Am 19.12.2024 ist die Decision No 2/2024 of the Joint Committee of the Regional Convention on Pan-Euro-Mediterranean preferential rules of origin veröffentlicht worden. Damit ist u.a. die parallele Anwendung der „alten Regeln“ neben den „Revised Rules bis zum 31.12.2025 geregelt worden.

Aus der PANEUROMED Working Group (TAXUD) wurde die Information an die zuständigen Stellen verteilt, dass die Übergangsphase wie geplant zum 01.01.2026 enden soll.

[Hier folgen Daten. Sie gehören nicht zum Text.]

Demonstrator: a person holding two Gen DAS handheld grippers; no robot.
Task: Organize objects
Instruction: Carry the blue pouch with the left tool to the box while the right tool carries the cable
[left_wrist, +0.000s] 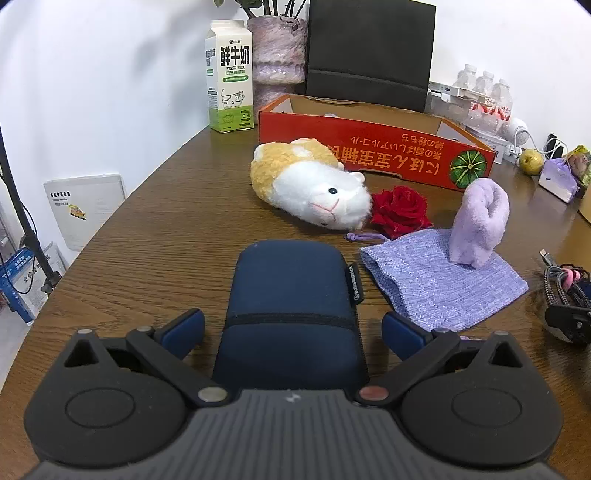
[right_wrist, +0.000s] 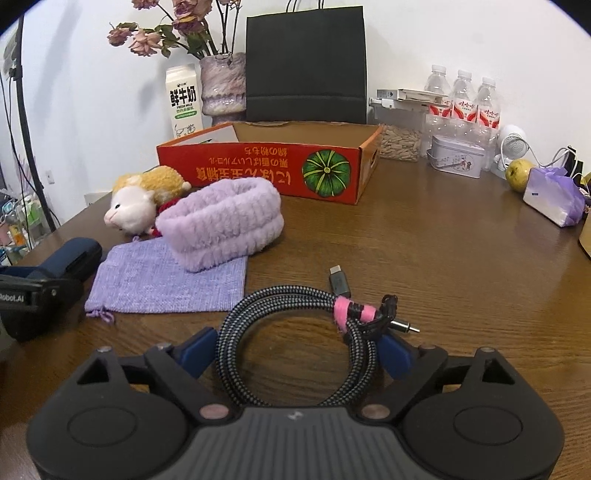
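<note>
In the left wrist view, a soft navy pouch (left_wrist: 291, 317) is seen lying on the counter (left_wrist: 155, 236) between the spread fingers of the left claw (left_wrist: 293, 332); its padded middle is judged the best hold. In the right wrist view, a coiled cable (right_wrist: 295, 343), light and springy, is bracketed by the spread right claw (right_wrist: 295, 354) and is best pinched across the bundle.

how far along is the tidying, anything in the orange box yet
Little looks done: what shows of the orange box interior is bare. In hand: the left gripper straddles the navy pouch, the right gripper straddles the coiled cable, jaws open. Left: plush hamster, rose, purple headband, knit bag.
</note>
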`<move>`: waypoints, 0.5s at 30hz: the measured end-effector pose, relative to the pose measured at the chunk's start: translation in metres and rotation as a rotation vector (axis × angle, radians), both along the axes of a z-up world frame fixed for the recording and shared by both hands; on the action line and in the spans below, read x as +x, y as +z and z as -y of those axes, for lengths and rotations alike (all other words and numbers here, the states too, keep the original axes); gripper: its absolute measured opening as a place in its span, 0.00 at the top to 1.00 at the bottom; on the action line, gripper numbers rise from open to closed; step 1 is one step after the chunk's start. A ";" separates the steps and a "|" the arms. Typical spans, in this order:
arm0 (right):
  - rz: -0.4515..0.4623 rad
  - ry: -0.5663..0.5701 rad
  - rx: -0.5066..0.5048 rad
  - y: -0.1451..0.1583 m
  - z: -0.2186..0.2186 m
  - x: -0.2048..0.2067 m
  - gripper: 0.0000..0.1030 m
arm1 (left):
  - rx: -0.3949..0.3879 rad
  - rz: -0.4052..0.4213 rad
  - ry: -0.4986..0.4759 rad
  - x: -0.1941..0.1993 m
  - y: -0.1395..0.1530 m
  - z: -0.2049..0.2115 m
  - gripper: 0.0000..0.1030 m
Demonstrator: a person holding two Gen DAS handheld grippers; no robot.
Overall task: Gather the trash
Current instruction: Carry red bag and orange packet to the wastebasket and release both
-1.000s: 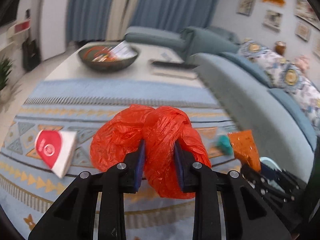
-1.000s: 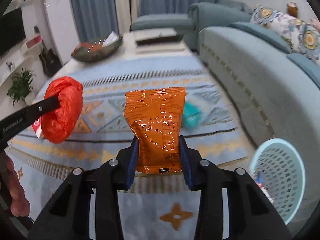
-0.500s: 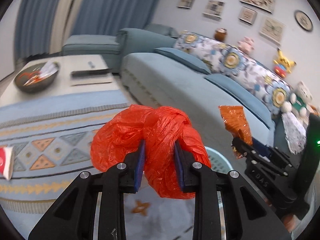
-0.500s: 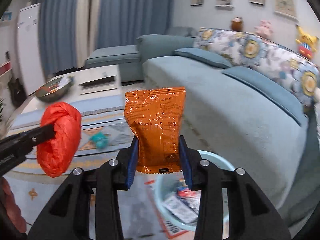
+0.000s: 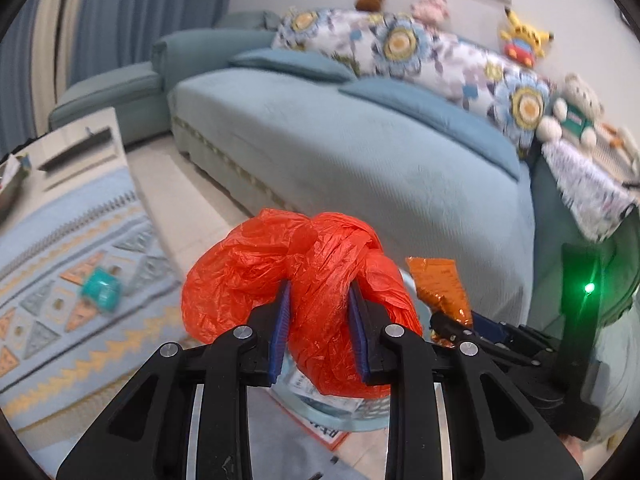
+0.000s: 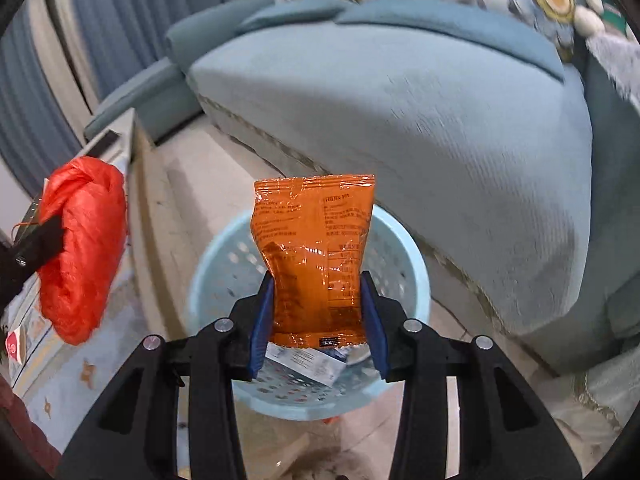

Mehrere Vertragsparteien haben das revidierte PEM-Übereinkommen jedoch weder ratifiziert noch ihre bilateralen bzw. regionalen Abkommen so angepasst, dass sie dynamisch auf die jeweils aktuelle Fassung verweisen. In diesen Fällen gelten weiterhin das Übereinkommen von 2012 oder die Protokolle, die dem Übereinkommen vorausgingen.

Dies führt ab dem 01.01.2026 zu einer fragmentierten Rechtslage in der PEM-Zone, erschwert die Nutzung einheitlicher Ursprungsregeln und beeinträchtigt die Funktionsfähigkeit der diagonalen Kumulierung.

Im Amtsblatt (C/2025/6216 vom 13.11.2025) findet sich eine Übersicht zu den Kumulierungsmöglichkeiten ab dem 01.01.2026, basierend auf der neuesten Veröffentlichung.

Sofern bis zum 31. Dezember 2025 keine weiteren Entwicklungen eintreten, wird die diagonale Kumulierung zwischen den folgenden Gruppen von Vertragsparteien nicht mehr anwendbar sein:

• EFTA – AGADIR – EU – Türkei
• CEFTA – EFTA – Türkei
• CEFTA – EU – Türkei

Die Vertragsparteien der PEM-Zone werden vom PEM-Sekretariat dringend aufgefordert, die Ratifikation der revidierten PEM-Konvention abzuschließen und ihre bilateralen und regionalen Abkommen bis spätestens 31.12.2025 entsprechend anzupassen, um die Integrität und Kohärenz des PEM-Kumulierungssystems zu wahren.